Image Classification on Android with TensorFlow Lite and CameraX

TensorFlow Lite is the lightweight version of TensorFlow Mobile. It’s here to unleash the machine learning power on your smartphones while ensuring that the model binary size isn’t too big and there’s low latency. Additionally, it also supports hardware acceleration using the Neural Networks API and is destined to run 4X faster with GPU support.

CameraX is the latest Camera API released with the Jetpack Support library. It’s here to make developing with the camera much easier, and with Google’s automated lab testing, it strives to make things consistent across Android devices, of which there are many. CameraX represents a huge improvement from the Camera 2 API in terms of ease of use and simplicity.

The goal of this article is to merge the camera and ML worlds by processing CameraX frames for image classification using a TensorFlow Lite model. We’ll be building an Android application using Kotlin that leverages the power of GPUs of your smartphones.

CameraX: A Brief Overview

CameraX is lifecycle aware. So it removes the need for handling the states in the onResume and onPause methods.

The API is use case-based. The three main use cases that are currently supported are:

Preview — Displays the Camera feed.
Analyze — To process images for computer vision or other machine learning-related tasks.
Capture — To save high-quality images.

Additionally, CameraX provides Extensions to easily access features such as HDR, Portrait, and Night Mode on supported devices.

Tensor Flow Lite Converter

The TensorFlow Lite converter takes a TensorFlow model and generates a TensorFlow Lite FlatBuffer file. The .tflite model then can be deployed on mobile or embedded devices to run locally using the Tensor Flow interpreter.

The following code snippet depicts one such way of converting a Keras model to a mobile compatible .tflite file:

In the following sections, we’ll be demonstrating a hands-on implementation of CameraX with a MobileNet TensorFlow Lite model using Kotlin. You can create your own custom trained models or choose among the hosted, pre-trained ones.

Implementation

Under the Hood

The flow is really simple. We pass the bitmap images from the Analyze use case in CameraX to the TensorFlow interpreter that runs inference on the image using the MobileNet model and the label classes. Here’s an illustration of how CameraX and TensorFlow Lite interact with one another.

Setup

Launch a new Android Studio Kotlin project and add the following dependencies in your app’s build.gradle file.

The nightly TensorFlow Lite build provides experimental support for GPUs. The Google Play Services Task API is used for handling asynchronous method calls.

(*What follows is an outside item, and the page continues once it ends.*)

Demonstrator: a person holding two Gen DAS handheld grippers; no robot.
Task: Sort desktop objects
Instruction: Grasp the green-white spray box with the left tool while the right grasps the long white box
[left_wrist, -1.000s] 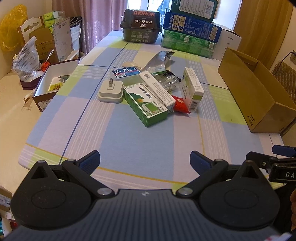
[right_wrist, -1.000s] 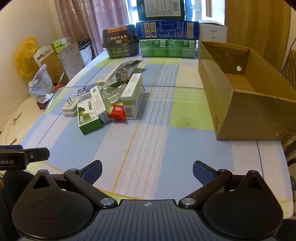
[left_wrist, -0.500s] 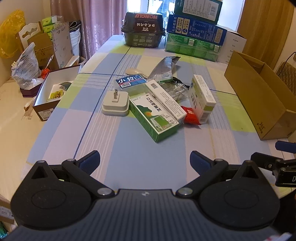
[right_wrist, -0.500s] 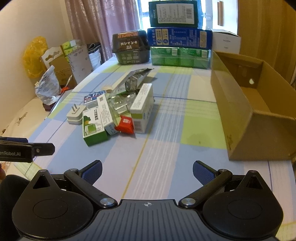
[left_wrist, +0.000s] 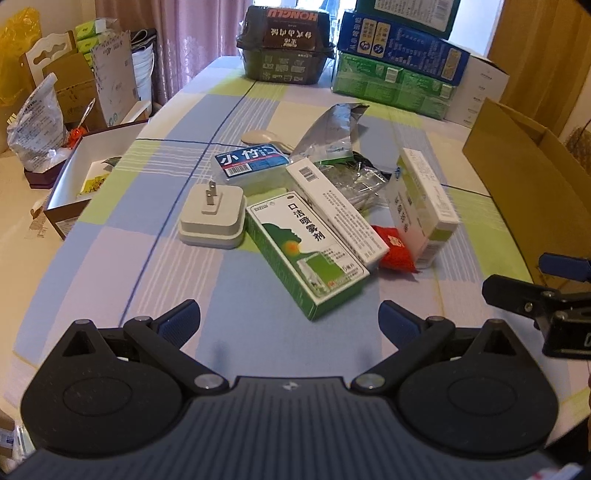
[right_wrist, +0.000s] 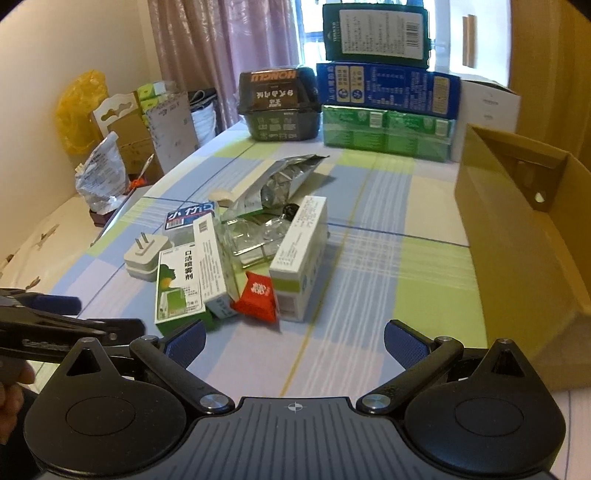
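Left claw (left_wrist: 288, 321) and right claw (right_wrist: 293, 341): both spread wide, empty. Desk (left_wrist: 258, 317) centre: green box (left_wrist: 306, 254) "口洁喷雾剂". Far edge: black "HONGLU" tub (left_wrist: 286, 44).

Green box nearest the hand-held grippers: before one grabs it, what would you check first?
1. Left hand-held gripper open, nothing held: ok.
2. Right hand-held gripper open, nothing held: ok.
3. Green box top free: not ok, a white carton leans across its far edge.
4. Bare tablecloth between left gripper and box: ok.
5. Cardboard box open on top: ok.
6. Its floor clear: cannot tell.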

Next, add the MVP files, the labels, and the .tflite model file under your assets directory. Also, you need to ensure that the model isn’t compressed by setting the following aaptOptions in the build.gradle file:

Add the necessary permissions for the camera in your AndroidManifest.xml file:

Now that the setup is complete, it’s time to establish the layout!

Layout

The layout is defined inside the activity_main.xml file, and it consists of a TextureView for displaying the Camera Preview and a TextView that shows the predicted output from your image classification model.

<?xml version="1.0" encoding="utf-8"?>
<androidx.constraintlayout.widget.ConstraintLayout xmlns:android="http://schemas.android.com/apk/res/android"
    xmlns:app="http://schemas.android.com/apk/res-auto"
    xmlns:tools="http://schemas.android.com/tools"
    android:layout_width="match_parent"
    android:background="@color/colorPrimary"
    android:layout_height="match_parent"
    tools:context=".MainActivity">

    <TextureView
        android:id="@+id/textureView"
        android:layout_width="0dp"
        android:layout_height="0dp"
        app:layout_constraintBottom_toTopOf="@+id/rlBottom"
        app:layout_constraintEnd_toEndOf="parent"
        app:layout_constraintStart_toStartOf="parent"
        app:layout_constraintTop_toTopOf="parent" />


    <RelativeLayout
        android:id="@+id/rlBottom"
        android:layout_width="wrap_content"
        android:layout_height="200dp"
        app:layout_constraintBottom_toBottomOf="parent"
        app:layout_constraintEnd_toEndOf="parent"
        app:layout_constraintStart_toStartOf="parent"
        app:layout_constraintTop_toBottomOf="@+id/textureView">

        <TextView
            android:id="@+id/predictedTextView"
            android:layout_width="wrap_content"
            android:layout_height="wrap_content"
            android:layout_centerInParent="true"
            android:text=""
            android:textColor="@android:color/white"
            android:textSize="26sp" />

    </RelativeLayout>


</androidx.constraintlayout.widget.ConstraintLayout>

Request Camera Permissions

You’ll need to request runtime permissions before accessing the camera. The following code from the MainActivity.kt class shows how that’s done.

class MainActivity : AppCompatActivity() {

    private val REQUEST_CODE_PERMISSIONS = 101
    private val REQUIRED_PERMISSIONS = arrayOf("android.permission.CAMERA")

    override fun onCreate(savedInstanceState: Bundle?) {
        super.onCreate(savedInstanceState)
        setContentView(R.layout.activity_main)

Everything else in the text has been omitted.